Be What You Know, Stupid

I now know, or think I know, that I should only write what I know. I liked writing as a teenager and kid, but it wasn’t anything big. I just had a compulsion to write things down – travelogues, ratings for movies, things like that. When it came to writing stories, I was a clod, convinced that I had to write about important things, be philosophical, and I was really bad at that. (Expect examples to be forthcoming.) I didn’t write about me, about being a teenager, and that I didn’t like being a teenager or kid because I thought being a teenager was a stupid thing.

I didn’t write about that feeling of being stupid, never being happy with who or what I was, where I fit, because I didn’t – fit, that is. I wanted something else, something I couldn’t figure out. And so I pretended that I knew and wrote like that, instead of this, which, good or not, is what I know.It’s my voice, pathetic but real. I can be almost happy to share my embarrassment, my regrets and humiliations, my spasms. I’m getting better at that, better at understanding that the more I let it be what it is, the more to the point, the clearer my understanding of something – I don’t know what – becomes.

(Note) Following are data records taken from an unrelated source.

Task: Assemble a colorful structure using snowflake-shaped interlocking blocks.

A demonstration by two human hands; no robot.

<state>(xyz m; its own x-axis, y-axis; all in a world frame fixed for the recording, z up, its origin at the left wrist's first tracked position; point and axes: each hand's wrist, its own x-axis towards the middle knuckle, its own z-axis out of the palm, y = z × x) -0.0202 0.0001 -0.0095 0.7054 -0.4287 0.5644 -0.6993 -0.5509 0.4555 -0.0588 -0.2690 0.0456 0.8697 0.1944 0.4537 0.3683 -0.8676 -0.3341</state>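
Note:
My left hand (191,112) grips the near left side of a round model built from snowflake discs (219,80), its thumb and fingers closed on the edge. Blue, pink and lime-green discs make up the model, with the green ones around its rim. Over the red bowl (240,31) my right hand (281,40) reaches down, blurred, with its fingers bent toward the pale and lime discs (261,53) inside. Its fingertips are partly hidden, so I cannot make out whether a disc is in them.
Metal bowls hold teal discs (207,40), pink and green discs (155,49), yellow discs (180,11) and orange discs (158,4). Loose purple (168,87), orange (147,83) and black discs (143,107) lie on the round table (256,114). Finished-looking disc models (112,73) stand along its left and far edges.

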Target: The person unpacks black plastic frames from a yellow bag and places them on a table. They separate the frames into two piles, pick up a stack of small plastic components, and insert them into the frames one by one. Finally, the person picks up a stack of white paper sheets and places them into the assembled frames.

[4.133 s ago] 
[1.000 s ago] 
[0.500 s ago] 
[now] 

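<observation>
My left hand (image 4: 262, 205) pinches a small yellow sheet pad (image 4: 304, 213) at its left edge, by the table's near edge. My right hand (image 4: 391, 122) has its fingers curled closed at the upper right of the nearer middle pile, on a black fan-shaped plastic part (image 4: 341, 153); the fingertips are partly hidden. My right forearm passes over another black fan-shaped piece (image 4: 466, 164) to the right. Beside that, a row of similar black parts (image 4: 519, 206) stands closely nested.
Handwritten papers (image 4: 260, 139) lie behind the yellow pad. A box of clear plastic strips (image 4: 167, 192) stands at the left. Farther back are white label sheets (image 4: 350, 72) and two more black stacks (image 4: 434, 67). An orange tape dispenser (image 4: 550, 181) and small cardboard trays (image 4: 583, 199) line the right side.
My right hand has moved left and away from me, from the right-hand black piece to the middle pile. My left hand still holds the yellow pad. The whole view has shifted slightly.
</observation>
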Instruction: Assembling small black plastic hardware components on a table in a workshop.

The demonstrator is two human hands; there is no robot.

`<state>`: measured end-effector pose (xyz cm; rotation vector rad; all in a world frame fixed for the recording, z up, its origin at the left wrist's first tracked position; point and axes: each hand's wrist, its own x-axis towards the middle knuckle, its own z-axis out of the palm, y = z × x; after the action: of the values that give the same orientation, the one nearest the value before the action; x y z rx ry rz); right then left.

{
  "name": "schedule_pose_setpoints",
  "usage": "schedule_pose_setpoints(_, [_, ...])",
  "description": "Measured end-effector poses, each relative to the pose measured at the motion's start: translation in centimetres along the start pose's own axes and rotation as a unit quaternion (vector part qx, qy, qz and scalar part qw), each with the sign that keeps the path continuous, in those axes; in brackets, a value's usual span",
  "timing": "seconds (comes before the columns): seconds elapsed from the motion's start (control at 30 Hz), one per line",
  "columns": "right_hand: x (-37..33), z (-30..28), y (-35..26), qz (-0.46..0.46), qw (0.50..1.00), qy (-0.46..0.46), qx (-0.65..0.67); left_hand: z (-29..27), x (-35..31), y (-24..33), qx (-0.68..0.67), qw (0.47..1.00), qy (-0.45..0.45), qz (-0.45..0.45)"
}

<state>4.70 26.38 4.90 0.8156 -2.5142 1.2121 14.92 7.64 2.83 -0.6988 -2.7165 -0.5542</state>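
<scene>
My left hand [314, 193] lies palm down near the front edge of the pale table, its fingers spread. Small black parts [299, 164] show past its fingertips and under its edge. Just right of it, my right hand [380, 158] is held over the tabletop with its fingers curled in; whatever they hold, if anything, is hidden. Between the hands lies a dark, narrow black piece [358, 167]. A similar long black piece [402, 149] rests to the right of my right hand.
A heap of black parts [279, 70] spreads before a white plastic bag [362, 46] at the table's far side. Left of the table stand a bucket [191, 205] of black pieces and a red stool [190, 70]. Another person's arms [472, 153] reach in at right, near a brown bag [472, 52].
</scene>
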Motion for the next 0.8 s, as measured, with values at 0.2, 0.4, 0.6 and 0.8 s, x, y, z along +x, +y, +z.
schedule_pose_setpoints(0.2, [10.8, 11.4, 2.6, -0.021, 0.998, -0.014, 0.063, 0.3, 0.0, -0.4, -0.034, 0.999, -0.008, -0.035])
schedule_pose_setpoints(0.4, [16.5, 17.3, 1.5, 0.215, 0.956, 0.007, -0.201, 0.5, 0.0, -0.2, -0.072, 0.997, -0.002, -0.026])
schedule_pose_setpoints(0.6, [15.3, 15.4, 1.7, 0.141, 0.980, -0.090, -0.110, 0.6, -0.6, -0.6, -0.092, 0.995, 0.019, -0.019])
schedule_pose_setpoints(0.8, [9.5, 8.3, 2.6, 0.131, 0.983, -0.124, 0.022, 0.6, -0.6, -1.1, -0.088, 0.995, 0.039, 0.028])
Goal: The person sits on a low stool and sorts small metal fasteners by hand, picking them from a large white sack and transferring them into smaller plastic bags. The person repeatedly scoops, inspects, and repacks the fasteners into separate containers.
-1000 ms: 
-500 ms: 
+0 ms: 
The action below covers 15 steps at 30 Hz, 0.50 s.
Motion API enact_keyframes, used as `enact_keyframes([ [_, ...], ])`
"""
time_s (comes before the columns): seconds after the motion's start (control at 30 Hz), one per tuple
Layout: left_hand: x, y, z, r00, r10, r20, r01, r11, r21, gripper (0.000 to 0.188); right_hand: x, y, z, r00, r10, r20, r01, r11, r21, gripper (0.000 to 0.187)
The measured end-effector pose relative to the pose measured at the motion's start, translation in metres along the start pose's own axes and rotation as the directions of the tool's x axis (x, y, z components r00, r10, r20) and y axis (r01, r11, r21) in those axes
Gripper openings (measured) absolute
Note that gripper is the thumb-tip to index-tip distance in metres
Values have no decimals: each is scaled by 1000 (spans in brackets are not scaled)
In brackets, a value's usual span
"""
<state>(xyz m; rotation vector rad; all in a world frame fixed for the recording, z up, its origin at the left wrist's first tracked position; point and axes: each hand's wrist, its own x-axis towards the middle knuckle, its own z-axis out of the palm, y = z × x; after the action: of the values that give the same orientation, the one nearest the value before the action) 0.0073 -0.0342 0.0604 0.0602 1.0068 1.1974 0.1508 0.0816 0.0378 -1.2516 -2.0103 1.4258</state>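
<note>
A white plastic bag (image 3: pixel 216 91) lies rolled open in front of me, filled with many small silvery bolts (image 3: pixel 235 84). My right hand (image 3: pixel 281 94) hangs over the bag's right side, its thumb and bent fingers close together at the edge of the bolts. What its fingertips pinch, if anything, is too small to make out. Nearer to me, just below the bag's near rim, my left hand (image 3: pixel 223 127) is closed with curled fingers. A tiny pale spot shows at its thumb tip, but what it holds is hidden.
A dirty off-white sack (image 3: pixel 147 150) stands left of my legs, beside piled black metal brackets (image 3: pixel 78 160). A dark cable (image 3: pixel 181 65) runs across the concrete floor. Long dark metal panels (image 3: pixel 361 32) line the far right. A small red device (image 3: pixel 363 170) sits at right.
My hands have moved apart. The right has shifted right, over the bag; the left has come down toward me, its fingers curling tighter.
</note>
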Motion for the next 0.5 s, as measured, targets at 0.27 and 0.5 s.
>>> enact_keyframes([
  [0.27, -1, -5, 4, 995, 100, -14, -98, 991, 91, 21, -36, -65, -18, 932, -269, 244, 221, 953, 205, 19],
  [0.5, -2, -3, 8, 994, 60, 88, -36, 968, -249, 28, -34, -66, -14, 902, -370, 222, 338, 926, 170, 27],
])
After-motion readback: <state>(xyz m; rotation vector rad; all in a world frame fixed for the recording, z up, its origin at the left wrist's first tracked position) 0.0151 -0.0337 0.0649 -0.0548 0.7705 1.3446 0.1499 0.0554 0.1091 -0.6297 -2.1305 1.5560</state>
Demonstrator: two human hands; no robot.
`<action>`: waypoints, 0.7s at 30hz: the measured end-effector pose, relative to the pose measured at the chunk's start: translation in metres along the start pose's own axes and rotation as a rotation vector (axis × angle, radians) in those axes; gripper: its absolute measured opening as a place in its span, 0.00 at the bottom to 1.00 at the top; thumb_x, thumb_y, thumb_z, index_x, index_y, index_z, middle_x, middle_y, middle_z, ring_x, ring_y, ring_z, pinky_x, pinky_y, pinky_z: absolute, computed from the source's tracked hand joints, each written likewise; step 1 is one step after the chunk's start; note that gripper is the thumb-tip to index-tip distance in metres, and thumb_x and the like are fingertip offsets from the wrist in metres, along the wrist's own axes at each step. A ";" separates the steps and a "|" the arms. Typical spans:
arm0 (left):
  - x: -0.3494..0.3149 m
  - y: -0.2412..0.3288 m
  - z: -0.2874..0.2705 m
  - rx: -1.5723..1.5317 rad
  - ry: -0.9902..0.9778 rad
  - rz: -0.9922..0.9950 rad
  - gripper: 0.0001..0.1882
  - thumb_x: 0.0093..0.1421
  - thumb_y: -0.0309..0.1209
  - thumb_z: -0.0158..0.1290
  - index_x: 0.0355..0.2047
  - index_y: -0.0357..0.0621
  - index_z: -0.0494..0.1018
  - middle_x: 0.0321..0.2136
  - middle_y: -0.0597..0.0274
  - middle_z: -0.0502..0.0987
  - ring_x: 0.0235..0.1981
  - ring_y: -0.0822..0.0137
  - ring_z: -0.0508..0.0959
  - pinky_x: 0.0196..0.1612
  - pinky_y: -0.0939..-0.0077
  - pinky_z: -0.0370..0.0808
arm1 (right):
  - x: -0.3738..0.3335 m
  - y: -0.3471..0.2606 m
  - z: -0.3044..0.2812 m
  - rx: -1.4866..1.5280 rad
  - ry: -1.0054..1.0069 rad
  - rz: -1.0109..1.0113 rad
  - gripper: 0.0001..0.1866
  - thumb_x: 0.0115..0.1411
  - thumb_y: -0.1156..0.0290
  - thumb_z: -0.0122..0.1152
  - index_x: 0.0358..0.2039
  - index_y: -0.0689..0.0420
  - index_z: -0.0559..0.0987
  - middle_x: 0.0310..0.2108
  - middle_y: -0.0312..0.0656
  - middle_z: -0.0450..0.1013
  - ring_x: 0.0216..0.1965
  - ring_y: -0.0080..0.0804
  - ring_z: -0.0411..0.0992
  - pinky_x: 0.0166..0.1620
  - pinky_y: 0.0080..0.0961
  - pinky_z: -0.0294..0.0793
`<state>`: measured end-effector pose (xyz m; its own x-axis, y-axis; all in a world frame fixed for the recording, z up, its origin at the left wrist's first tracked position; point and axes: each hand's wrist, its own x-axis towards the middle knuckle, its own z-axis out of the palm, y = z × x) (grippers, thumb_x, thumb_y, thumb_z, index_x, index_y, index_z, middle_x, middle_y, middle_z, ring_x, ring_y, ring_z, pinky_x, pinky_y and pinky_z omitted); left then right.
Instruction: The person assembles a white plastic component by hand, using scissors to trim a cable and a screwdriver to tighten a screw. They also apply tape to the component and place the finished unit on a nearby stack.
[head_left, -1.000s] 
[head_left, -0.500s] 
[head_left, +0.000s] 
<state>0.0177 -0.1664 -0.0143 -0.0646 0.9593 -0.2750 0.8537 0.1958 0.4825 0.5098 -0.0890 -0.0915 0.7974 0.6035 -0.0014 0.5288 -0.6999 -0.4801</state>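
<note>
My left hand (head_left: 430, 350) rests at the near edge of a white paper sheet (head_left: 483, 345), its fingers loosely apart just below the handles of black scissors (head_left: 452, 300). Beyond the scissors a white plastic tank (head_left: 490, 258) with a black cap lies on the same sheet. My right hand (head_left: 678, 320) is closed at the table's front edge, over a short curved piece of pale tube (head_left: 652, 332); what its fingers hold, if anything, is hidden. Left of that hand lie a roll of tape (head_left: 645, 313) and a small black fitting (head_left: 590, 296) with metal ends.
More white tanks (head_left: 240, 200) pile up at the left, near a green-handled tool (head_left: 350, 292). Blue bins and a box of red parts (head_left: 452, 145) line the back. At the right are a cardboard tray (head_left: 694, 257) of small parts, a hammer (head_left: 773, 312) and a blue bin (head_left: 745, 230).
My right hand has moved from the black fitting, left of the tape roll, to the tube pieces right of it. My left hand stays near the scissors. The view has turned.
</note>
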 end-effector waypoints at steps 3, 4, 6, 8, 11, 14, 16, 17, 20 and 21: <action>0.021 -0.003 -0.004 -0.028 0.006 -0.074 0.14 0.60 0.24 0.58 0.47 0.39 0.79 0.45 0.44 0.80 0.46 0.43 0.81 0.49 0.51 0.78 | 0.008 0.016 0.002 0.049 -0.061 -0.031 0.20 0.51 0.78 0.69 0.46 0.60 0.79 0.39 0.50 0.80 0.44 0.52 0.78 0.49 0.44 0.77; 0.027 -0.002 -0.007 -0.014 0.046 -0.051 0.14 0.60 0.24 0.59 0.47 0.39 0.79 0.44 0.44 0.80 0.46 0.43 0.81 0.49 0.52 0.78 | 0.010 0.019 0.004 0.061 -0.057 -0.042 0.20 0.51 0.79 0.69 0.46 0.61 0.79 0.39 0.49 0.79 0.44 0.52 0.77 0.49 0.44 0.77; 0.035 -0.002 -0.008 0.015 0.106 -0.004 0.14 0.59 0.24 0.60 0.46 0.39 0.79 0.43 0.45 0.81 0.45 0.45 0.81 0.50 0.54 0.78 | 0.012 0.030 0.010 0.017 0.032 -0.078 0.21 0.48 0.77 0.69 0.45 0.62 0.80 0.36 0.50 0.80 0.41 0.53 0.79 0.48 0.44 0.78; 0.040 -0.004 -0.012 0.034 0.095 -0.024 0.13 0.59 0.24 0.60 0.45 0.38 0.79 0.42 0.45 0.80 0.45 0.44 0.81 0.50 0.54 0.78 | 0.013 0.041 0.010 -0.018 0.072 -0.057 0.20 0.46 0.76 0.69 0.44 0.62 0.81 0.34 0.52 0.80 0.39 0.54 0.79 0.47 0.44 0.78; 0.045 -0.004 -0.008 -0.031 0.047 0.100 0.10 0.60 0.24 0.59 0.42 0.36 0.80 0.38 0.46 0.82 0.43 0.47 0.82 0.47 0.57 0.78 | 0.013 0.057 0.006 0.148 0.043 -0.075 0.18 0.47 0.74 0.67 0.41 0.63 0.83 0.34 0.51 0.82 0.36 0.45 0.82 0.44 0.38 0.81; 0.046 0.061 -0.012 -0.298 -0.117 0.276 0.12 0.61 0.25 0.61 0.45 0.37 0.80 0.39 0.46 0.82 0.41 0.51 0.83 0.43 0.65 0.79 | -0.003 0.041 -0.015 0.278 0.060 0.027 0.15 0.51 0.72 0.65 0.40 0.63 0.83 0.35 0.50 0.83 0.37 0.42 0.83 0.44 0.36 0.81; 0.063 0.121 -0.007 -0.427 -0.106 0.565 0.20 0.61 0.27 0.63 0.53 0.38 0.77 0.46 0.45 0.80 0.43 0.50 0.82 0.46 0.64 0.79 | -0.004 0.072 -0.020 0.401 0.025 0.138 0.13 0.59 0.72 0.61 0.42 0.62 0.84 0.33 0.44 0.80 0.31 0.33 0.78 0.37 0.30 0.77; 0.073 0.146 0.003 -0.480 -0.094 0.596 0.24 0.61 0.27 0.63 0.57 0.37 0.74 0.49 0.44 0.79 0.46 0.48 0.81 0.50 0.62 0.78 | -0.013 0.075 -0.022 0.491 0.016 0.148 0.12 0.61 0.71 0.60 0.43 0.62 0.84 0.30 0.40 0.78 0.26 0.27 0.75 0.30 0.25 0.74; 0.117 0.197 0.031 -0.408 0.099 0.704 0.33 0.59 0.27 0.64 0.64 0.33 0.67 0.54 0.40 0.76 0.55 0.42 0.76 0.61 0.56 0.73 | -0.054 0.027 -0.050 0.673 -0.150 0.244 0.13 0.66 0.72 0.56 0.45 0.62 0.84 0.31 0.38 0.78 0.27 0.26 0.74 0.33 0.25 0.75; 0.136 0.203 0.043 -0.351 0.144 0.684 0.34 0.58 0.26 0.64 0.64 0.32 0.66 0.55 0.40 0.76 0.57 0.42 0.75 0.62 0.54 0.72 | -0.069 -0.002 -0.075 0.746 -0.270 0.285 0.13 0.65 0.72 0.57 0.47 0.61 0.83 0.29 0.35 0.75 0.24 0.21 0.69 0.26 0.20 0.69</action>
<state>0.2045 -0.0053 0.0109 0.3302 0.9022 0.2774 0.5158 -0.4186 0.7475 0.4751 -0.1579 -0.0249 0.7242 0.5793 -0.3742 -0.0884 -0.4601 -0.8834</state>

For one thing, I’m not much for Christmas. I liked it as a kid, the promise of it, but that was over by 8 am, lost among the heaps of wrapping paper and stacked-up stuff. I looked for it on the TV after that, but there were just cartoons and a dreadfully long dinner to come. As an adult, it’s so much worse, the desperation of trying to get back to something that never was, wearing elf hats, miming good cheer, taking pictures of each other looking stupid doing that. I am happy to be generous, but that does not mean having to listen to the drivel of siblings and offspring. No, I would rather do what makes me happy instead, yes, writing about that.